Goal of the exercise
Find every line containing the string "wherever" in the data below, and report how many there are, with no other words.

(Stored items from a collection)
----------
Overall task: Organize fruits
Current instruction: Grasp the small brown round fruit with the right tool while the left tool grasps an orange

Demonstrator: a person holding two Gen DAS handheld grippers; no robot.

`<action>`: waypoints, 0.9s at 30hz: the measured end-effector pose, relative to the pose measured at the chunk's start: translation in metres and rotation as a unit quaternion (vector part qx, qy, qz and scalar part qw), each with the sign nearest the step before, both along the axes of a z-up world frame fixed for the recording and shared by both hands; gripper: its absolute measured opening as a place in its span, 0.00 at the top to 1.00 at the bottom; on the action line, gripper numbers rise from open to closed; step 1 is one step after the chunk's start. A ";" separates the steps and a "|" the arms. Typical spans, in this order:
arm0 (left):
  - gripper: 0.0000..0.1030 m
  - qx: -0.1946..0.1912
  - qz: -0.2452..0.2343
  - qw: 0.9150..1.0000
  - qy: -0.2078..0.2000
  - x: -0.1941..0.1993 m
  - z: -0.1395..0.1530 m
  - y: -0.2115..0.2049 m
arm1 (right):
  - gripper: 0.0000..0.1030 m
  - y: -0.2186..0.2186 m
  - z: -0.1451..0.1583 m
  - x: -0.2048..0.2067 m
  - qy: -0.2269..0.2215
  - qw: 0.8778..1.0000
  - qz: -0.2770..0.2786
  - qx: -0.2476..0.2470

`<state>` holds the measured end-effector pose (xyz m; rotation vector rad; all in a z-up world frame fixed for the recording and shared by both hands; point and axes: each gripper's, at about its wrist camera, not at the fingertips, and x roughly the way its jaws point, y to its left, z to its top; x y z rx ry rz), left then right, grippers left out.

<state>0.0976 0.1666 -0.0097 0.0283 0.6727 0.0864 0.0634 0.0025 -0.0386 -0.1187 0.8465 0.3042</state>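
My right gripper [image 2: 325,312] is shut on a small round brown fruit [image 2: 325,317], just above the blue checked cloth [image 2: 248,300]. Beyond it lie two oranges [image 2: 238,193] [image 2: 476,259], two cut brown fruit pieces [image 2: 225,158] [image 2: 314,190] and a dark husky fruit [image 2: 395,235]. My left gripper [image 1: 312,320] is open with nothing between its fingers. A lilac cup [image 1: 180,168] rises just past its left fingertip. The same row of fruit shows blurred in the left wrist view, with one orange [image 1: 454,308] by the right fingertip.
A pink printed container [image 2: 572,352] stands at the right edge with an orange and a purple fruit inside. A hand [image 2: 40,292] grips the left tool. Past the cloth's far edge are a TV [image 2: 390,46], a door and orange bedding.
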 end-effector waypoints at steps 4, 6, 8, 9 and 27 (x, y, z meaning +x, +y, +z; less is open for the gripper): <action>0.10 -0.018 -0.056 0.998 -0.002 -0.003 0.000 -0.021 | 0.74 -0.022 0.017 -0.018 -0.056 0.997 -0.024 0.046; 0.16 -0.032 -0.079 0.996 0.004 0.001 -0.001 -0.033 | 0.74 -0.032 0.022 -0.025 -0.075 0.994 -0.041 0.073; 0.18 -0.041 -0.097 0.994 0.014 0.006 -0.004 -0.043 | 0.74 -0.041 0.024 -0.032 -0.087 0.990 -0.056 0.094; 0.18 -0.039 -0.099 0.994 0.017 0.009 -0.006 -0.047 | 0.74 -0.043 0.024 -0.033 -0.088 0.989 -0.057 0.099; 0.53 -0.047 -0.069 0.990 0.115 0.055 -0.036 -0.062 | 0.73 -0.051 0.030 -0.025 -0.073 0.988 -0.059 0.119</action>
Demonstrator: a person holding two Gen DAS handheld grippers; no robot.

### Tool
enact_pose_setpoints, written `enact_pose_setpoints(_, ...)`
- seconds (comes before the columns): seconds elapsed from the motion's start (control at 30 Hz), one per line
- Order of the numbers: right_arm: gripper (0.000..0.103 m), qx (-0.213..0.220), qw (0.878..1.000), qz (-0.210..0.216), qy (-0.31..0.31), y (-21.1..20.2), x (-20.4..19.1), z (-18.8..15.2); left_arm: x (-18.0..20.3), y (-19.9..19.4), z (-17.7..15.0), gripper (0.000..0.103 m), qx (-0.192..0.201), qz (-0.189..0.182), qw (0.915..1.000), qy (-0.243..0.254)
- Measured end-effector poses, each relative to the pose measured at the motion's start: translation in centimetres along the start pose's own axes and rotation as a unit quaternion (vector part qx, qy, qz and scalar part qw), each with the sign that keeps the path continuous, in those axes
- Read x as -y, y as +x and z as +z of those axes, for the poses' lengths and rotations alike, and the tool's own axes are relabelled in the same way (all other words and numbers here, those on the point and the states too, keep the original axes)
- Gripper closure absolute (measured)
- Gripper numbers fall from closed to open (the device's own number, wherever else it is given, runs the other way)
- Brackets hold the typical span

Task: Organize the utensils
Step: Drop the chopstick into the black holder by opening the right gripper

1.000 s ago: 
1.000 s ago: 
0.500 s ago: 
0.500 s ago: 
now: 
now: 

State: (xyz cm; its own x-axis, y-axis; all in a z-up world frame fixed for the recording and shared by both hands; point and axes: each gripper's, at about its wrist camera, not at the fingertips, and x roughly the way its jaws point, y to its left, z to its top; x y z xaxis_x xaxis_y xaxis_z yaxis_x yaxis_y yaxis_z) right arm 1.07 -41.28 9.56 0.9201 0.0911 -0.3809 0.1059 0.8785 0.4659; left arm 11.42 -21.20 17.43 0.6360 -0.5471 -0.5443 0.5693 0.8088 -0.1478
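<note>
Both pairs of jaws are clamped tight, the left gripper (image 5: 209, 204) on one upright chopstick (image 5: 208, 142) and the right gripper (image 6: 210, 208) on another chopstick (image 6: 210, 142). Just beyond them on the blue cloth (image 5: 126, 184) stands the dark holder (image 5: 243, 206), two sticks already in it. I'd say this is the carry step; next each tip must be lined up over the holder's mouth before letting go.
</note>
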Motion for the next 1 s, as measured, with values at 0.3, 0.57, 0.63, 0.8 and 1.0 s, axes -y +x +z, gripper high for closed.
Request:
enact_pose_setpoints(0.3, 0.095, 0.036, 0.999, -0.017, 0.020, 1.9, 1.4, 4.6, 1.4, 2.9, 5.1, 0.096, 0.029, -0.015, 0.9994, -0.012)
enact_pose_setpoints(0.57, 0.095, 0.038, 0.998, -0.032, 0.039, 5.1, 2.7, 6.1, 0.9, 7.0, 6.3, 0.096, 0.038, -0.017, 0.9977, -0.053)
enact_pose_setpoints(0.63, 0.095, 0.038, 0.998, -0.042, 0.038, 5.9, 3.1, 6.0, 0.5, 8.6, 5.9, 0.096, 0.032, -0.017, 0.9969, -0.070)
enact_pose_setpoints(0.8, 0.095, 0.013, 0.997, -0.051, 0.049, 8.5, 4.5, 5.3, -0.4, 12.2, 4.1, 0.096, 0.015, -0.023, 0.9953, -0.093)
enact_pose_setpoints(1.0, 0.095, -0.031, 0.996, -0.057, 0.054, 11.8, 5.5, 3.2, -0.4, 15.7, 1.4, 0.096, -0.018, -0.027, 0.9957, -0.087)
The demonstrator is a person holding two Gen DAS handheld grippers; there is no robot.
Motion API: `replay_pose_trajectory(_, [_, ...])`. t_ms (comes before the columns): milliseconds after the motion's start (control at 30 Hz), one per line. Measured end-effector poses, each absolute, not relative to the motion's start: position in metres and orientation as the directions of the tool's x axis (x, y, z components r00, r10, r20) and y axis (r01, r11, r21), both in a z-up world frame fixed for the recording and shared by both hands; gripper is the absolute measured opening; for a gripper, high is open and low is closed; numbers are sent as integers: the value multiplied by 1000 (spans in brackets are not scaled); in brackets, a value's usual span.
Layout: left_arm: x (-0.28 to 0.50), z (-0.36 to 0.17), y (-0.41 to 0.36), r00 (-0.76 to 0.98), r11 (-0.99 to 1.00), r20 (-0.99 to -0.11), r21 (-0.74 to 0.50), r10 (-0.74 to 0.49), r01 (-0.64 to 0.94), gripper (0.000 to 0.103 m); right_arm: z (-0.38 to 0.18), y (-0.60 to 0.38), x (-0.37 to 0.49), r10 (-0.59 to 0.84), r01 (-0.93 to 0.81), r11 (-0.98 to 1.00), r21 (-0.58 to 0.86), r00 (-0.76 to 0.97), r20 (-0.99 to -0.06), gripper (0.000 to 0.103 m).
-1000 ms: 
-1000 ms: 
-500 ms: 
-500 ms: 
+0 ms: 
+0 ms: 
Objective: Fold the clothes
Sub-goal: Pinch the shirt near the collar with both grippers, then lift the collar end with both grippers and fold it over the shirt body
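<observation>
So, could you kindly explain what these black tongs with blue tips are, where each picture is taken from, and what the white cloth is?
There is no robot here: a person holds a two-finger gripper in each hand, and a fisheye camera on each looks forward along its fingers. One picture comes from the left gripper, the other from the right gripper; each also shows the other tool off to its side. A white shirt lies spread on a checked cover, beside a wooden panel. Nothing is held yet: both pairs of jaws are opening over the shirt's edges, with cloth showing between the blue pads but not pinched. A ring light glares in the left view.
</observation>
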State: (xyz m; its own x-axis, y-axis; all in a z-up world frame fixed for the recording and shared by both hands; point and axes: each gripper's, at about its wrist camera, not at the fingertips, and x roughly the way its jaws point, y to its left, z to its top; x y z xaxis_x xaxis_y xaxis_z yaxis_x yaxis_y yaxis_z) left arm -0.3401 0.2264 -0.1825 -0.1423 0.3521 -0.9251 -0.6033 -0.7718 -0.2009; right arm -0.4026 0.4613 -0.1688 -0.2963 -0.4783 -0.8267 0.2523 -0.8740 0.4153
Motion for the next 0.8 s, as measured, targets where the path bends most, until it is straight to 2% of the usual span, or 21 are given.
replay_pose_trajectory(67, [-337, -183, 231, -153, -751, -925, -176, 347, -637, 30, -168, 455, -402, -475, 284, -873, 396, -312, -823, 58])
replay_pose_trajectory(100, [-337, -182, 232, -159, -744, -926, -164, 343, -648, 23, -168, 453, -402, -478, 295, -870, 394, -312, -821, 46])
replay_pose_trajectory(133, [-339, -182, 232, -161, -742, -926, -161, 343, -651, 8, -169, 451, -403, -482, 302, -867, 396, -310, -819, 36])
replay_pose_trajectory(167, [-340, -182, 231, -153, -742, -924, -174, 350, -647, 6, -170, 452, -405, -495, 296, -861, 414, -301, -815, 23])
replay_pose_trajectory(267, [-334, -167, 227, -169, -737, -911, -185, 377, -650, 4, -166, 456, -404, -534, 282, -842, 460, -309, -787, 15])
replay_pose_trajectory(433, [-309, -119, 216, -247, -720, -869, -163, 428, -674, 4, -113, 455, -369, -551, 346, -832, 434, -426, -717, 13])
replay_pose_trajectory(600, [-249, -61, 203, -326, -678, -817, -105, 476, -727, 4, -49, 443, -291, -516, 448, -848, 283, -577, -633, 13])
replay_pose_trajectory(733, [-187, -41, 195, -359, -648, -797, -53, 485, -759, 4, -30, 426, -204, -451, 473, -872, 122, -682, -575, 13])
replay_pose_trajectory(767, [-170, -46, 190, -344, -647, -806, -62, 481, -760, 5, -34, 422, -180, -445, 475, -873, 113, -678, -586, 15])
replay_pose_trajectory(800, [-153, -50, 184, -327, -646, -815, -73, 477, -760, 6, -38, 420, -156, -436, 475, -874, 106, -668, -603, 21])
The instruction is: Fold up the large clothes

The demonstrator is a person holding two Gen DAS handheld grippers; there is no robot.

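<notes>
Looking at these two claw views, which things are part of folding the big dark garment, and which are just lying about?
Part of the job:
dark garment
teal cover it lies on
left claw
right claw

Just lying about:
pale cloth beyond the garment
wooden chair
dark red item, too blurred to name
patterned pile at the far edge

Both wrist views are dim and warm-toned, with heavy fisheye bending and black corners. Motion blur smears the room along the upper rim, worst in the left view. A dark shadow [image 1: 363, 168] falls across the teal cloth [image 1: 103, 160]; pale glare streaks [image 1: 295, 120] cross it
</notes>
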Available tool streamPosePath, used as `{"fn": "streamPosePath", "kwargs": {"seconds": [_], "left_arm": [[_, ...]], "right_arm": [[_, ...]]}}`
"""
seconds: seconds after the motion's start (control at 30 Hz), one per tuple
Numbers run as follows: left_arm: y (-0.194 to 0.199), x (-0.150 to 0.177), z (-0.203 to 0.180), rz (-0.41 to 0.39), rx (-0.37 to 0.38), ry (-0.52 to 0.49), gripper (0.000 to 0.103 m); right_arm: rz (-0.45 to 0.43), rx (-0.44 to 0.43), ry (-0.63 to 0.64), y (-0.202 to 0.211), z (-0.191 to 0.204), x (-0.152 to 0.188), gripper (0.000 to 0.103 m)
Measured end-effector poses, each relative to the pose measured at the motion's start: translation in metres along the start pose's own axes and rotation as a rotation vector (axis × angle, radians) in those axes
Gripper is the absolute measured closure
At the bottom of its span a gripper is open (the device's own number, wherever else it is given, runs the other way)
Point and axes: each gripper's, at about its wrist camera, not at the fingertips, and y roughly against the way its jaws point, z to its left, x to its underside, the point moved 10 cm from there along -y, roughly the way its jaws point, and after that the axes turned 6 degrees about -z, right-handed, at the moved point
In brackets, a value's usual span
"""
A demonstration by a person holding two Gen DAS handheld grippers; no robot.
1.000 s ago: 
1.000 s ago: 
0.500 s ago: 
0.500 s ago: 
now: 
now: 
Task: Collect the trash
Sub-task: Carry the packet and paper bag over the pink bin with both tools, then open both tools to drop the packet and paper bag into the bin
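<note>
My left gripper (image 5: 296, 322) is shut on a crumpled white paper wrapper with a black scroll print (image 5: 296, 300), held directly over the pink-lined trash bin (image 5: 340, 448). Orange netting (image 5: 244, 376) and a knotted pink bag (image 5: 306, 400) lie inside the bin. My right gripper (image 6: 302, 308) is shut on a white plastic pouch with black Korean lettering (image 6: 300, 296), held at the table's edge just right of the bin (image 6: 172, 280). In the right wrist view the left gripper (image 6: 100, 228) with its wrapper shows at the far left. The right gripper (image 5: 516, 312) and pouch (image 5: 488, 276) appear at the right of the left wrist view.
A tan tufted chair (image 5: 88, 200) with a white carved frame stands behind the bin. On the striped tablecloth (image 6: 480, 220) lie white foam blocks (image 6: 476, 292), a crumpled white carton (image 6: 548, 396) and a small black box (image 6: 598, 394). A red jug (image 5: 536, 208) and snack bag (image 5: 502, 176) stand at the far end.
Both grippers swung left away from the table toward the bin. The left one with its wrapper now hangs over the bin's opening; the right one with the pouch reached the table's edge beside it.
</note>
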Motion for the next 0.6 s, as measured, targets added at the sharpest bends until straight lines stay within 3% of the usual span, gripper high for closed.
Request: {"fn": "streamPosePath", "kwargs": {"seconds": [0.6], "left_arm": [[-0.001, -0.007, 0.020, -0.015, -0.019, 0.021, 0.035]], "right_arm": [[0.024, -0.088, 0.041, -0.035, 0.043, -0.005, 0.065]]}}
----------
Response box
2